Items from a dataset
----------

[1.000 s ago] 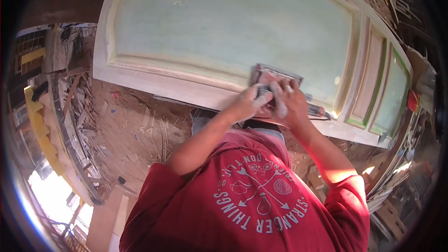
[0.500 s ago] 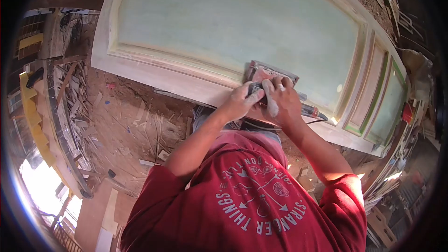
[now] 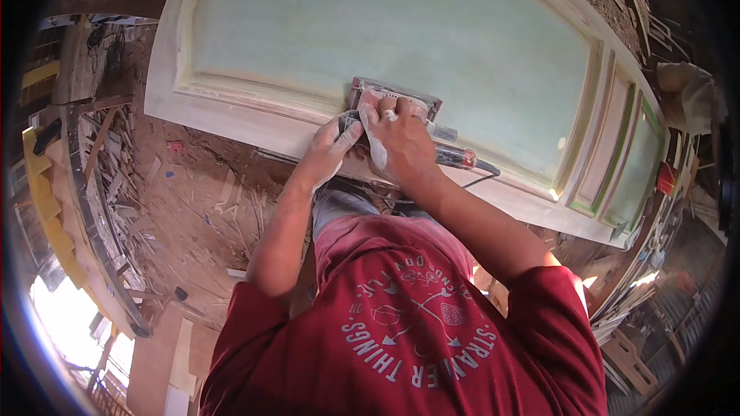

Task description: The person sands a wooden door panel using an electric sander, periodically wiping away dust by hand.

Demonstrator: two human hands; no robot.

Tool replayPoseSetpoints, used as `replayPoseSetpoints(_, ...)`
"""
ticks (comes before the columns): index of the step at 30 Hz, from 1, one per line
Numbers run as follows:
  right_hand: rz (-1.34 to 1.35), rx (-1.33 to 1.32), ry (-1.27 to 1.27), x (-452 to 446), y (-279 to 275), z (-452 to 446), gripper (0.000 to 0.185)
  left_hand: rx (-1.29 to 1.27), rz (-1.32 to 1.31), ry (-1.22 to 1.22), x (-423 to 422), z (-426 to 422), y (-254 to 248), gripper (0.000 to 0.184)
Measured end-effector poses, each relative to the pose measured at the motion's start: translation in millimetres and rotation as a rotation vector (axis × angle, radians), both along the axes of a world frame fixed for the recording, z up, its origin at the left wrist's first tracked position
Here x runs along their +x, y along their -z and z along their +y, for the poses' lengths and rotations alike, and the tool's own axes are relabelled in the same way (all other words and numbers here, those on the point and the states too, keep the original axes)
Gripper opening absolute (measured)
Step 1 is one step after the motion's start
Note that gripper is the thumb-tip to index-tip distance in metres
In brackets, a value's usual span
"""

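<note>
A dusty electric sander (image 3: 368, 98) rests on the pale green panel (image 3: 385, 23) of a wooden door, close to the lower moulding. My right hand (image 3: 402, 142) lies over the top of the sander, its fingers wrapped around the body and coated with white dust. My left hand (image 3: 330, 150) grips the black part at the sander's left end, thumb pressed on it. From the right end of the tool, a black cable (image 3: 486, 169) curves down past the door's edge. The underside of the sander is hidden against the panel.
The door's pale frame (image 3: 231, 115) runs along my side, with narrower panels (image 3: 609, 139) at its right end. Wood scraps and shavings litter the dirt floor (image 3: 200, 208). Stacked timber offcuts (image 3: 123, 192) lie at left, and a red object (image 3: 666, 178) is beyond the door's right end.
Both hands and the sander have slid left along the panel's lower edge. The cable end came along with them. My grip looks the same.
</note>
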State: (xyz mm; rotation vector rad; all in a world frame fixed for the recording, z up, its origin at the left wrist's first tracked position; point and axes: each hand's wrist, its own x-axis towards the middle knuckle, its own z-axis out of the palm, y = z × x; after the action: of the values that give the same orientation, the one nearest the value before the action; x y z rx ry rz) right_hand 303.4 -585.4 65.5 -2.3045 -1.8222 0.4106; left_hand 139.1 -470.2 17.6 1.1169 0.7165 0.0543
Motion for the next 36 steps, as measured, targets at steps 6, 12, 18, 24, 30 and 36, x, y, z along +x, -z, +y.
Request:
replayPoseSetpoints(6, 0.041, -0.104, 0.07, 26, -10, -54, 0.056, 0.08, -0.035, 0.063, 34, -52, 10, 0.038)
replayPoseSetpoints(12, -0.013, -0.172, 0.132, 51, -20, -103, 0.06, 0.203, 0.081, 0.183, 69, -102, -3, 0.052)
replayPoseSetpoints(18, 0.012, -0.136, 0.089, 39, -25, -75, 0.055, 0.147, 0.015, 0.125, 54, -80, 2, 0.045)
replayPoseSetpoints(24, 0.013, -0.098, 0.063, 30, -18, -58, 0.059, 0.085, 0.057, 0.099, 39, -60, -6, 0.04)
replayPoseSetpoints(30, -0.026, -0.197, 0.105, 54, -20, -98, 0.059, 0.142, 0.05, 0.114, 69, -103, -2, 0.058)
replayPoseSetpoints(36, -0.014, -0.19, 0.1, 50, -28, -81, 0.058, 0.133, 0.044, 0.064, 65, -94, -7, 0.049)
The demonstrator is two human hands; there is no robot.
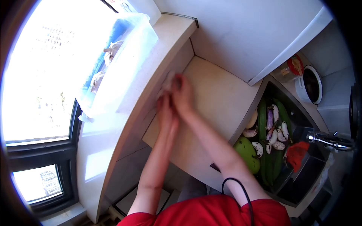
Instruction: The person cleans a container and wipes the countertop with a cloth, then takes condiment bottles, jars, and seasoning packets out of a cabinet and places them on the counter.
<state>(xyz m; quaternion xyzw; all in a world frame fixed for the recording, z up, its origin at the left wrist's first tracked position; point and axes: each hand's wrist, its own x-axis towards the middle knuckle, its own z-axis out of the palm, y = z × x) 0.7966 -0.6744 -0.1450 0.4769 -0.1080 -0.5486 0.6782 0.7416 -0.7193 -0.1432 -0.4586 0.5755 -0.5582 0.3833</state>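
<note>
My left hand [164,107] and my right hand [181,95] are close together above the beige countertop [217,88], beside the wall below the window ledge. The fingers of both are curled around something pale and whitish [167,81], too blurred to make out. It shows just past my fingertips, against the wall side. My right hand is a little farther forward than my left, and the two touch or nearly touch near the wrists.
Right of the counter, a dark sink [298,184] holds long green vegetables, mottled pods, a green round vegetable [247,154] and a red cloth-like item [296,155] near the faucet [328,140]. A translucent bin [132,56] with garlic stands on the ledge; a white pot [310,84] sits at right.
</note>
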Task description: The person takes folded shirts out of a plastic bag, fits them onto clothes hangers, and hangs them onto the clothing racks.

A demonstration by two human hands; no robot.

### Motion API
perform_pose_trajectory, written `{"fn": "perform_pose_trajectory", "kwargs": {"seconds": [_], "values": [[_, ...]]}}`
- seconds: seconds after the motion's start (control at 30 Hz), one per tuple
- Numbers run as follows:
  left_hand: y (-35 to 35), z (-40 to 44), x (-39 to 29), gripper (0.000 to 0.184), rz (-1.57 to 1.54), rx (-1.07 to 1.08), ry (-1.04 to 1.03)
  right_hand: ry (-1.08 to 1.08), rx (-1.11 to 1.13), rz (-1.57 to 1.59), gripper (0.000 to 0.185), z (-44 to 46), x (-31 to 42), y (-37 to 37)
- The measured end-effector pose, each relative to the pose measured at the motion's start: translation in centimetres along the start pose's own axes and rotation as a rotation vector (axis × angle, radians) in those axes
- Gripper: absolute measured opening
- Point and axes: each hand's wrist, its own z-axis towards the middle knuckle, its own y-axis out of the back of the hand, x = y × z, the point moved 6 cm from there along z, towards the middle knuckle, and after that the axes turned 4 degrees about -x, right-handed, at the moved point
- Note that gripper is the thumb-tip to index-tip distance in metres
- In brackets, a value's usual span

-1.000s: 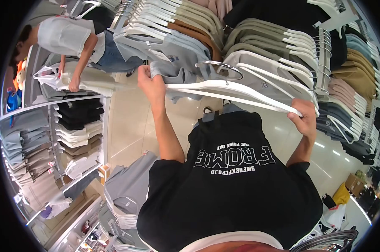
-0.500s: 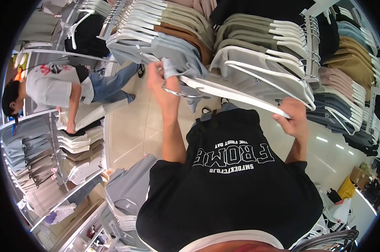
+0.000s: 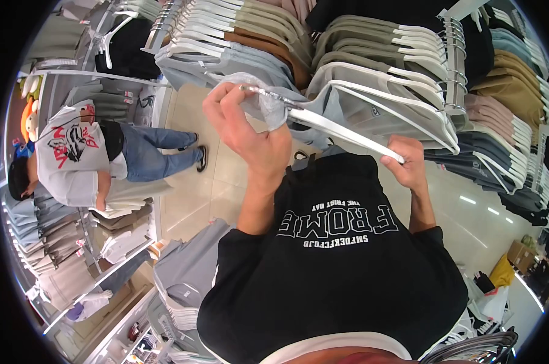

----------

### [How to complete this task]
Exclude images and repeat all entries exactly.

### [Output]
[1.000 s ago] 
[0.500 s ago] 
[now] 

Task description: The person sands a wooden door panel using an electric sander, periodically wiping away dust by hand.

Demonstrator: two human hands; no robot.

Tool replayPoseSetpoints, used as `replayPoseSetpoints(_, ...)`
"""
ticks (comes before the columns): index of the step at 30 Hz, from 1, one per line
Numbers run as follows:
  right_hand: rz (-1.34 to 1.35), rx (-1.33 to 1.32), ry (-1.27 to 1.27), x (-452 to 446), y (-279 to 275), z (-452 to 446), gripper (0.000 to 0.185)
  left_hand: rx (-1.29 to 1.27), rz (-1.32 to 1.31), ry (-1.22 to 1.22), x (-423 to 422), z (-426 to 422), y (-254 to 248), gripper (0.000 to 0.184)
Measured end-effector poses, each relative to the pose measured at the motion's start: translation in millimetres and rotation as a rotation vector (axis × angle, radians), both along the axes of a world frame fixed for the recording, z up, its origin at the left wrist's first tracked position
Here x runs along their +x, y along their -z and z along their +y, for the poses' lengths and rotations alike, and the tool's own axes are relabelled in the same way (all other words and numbers here, those on the point and the states too, keep the original axes)
Gripper opening absolute (measured)
Step 1 is one step after the motion's start
Note that gripper is the thumb-tip to index-tip distance in metres
In brackets, a value's usual span
"""

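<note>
A dusty electric sander (image 3: 368, 98) rests on the pale green panel (image 3: 385, 23) of a wooden door, close to the lower moulding. My right hand (image 3: 402, 142) lies over the top of the sander, its fingers wrapped around the body and coated with white dust. My left hand (image 3: 330, 150) grips the black part at the sander's left end, thumb pressed on it. From the right end of the tool, a black cable (image 3: 486, 169) curves down past the door's edge. The underside of the sander is hidden against the panel.
The door's pale frame (image 3: 231, 115) runs along my side, with narrower panels (image 3: 609, 139) at its right end. Wood scraps and shavings litter the dirt floor (image 3: 200, 208). Stacked timber offcuts (image 3: 123, 192) lie at left, and a red object (image 3: 666, 178) is beyond the door's right end.
Both hands and the sander have slid left along the panel's lower edge. The cable end came along with them. My grip looks the same.
</note>
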State: (xyz mm; rotation vector rad; all in a world frame fixed for the recording, z up, its origin at the left wrist's first tracked position; point and axes: each hand's wrist, its own x-axis towards the middle knuckle, its own z-axis out of the palm, y = z × x; after the action: of the values that give the same orientation, the one nearest the value before the action; x y z rx ry rz) right_hand 303.4 -585.4 65.5 -2.3045 -1.8222 0.4106; left_hand 139.1 -470.2 17.6 1.1169 0.7165 0.0543
Motion for the next 36 steps, as measured, targets at steps 6, 12, 18, 24, 30 and 36, x, y, z along +x, -z, +y.
Request:
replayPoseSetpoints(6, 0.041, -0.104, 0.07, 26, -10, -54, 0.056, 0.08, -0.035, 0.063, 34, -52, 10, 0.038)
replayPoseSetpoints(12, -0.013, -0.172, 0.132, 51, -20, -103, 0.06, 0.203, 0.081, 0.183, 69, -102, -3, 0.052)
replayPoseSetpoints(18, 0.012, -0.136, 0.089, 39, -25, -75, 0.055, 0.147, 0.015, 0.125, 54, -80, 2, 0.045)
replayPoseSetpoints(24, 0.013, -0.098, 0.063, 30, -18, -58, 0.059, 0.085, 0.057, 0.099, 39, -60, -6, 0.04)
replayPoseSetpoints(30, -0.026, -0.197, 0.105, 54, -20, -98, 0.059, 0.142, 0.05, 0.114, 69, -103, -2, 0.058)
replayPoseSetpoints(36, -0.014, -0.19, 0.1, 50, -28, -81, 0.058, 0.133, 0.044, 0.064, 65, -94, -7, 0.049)
The demonstrator is two human hands; there is no robot.
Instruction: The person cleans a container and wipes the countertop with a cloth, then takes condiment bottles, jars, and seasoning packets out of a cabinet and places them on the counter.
<state>(xyz m; quaternion xyzw; all in a world frame fixed for the recording, z up, its origin at the left wrist's first tracked position; point and axes: each hand's wrist, its own x-axis towards the middle knuckle, its own z-axis out of the palm, y = z × x) 0.7966 -0.6744 -0.1450 0.4769 -0.1080 -0.5486 0.6782 0.7416 -0.7193 -0.1432 -0.4586 0.5755 -0.5582 0.3833</state>
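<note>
My left hand [164,107] and my right hand [181,95] are close together above the beige countertop [217,88], beside the wall below the window ledge. The fingers of both are curled around something pale and whitish [167,81], too blurred to make out. It shows just past my fingertips, against the wall side. My right hand is a little farther forward than my left, and the two touch or nearly touch near the wrists.
Right of the counter, a dark sink [298,184] holds long green vegetables, mottled pods, a green round vegetable [247,154] and a red cloth-like item [296,155] near the faucet [328,140]. A translucent bin [132,56] with garlic stands on the ledge; a white pot [310,84] sits at right.
</note>
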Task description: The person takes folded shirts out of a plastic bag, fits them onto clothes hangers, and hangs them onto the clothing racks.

A demonstration by two human hands; no robot.

### Motion API
perform_pose_trajectory, written `{"fn": "perform_pose_trajectory", "kwargs": {"seconds": [_], "values": [[_, ...]]}}`
- seconds: seconds after the motion's start (control at 30 Hz), one per tuple
- Numbers run as follows:
  left_hand: y (-35 to 35), z (-40 to 44), x (-39 to 29), gripper (0.000 to 0.184), rz (-1.57 to 1.54), rx (-1.07 to 1.08), ry (-1.04 to 1.03)
  right_hand: ry (-1.08 to 1.08), rx (-1.11 to 1.13), rz (-1.57 to 1.59), gripper (0.000 to 0.185), z (-44 to 46), x (-31 to 42), y (-37 to 37)
- The measured end-effector pose, each relative to the pose measured at the motion's start: translation in centimetres along the start pose's own axes and rotation as a rotation vector (axis × angle, radians) in those axes
- Gripper: absolute measured opening
- Point and axes: each hand's wrist, its own z-axis towards the middle knuckle, its own y-axis out of the back of the hand, x = y × z, the point moved 6 cm from there along z, towards the middle knuckle, and after that the axes turned 4 degrees about -x, right-handed, at the moved point
- Note that gripper is the thumb-tip to index-tip distance in metres
- In brackets, a value's usual span

-1.000s: 
-0.500s: 
+0.000s: 

This answer is now finished.